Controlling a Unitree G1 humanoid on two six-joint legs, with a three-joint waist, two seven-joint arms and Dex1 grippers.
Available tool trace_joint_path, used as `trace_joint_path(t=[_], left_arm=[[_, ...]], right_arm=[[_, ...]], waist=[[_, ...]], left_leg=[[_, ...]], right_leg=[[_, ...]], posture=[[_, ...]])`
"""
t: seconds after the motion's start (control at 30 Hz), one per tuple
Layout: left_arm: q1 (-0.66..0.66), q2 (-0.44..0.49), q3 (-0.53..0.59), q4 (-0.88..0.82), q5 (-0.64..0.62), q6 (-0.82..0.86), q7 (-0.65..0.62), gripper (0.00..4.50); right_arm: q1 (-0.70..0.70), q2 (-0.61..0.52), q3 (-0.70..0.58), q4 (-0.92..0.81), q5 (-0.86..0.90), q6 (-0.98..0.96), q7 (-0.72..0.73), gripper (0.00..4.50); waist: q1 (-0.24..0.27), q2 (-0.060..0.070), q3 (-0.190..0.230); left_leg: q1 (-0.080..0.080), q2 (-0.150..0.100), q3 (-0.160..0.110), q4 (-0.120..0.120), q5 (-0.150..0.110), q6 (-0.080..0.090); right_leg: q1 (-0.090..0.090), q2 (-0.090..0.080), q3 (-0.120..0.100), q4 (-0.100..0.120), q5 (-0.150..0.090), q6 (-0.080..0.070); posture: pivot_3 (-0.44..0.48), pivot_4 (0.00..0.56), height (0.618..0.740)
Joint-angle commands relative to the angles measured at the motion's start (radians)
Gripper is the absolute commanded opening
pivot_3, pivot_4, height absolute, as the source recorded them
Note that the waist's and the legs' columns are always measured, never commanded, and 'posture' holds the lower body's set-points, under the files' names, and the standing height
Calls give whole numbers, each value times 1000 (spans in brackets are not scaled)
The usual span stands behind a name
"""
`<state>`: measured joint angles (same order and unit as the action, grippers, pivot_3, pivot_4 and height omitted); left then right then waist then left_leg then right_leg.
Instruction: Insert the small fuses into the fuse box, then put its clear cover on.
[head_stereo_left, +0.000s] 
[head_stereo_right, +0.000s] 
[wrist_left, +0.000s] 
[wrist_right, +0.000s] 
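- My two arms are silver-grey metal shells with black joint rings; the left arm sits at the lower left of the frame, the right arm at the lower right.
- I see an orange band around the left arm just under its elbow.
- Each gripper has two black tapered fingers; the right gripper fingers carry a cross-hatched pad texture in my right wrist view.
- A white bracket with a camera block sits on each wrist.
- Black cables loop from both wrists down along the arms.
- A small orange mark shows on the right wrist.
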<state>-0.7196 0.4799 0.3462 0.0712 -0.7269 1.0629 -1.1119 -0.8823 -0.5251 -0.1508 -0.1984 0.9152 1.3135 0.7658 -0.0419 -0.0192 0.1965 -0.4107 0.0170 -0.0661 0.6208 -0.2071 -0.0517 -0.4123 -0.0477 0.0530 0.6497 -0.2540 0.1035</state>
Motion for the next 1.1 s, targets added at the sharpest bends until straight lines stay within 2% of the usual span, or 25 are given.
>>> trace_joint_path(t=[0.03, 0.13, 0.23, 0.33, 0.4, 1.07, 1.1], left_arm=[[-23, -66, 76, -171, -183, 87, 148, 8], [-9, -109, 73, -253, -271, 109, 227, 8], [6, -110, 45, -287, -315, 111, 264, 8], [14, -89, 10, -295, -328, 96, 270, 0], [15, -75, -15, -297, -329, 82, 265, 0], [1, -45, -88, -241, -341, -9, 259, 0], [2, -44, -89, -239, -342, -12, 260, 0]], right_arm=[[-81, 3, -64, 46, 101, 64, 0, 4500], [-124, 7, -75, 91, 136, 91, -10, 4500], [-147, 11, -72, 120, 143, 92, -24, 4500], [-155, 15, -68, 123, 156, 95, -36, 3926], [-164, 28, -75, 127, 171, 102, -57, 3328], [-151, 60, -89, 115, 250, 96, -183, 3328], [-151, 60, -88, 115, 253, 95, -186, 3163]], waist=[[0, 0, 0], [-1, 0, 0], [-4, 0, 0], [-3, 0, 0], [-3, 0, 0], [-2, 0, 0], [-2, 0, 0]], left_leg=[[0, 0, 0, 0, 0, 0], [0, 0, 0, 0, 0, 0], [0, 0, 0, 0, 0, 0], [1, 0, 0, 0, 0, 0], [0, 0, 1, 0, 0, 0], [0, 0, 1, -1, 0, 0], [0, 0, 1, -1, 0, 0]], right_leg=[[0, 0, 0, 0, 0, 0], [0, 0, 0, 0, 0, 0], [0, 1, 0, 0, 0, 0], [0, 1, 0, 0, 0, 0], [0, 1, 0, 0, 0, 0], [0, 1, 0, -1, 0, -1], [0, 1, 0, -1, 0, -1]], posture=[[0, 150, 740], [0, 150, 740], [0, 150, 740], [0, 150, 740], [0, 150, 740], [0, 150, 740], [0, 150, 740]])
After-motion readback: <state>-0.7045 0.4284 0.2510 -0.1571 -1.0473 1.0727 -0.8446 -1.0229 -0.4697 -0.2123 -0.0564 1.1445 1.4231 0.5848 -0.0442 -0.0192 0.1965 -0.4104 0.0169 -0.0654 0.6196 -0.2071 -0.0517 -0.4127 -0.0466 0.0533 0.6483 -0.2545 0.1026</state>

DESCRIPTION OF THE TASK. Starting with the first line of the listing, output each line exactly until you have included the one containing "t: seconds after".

RESPONSE.
Controlling a Unitree G1 humanoid on two six-joint legs, with a three-joint waist, two seven-joint arms and Dex1 grippers.
Available tool trace_joint_path, used as `trace_joint_path(t=[_], left_arm=[[_, ...]], right_arm=[[_, ...]], waist=[[_, ...]], left_leg=[[_, ...]], right_leg=[[_, ...]], posture=[[_, ...]])`
"""
t: seconds after the motion's start (control at 30 Hz), one per tuple

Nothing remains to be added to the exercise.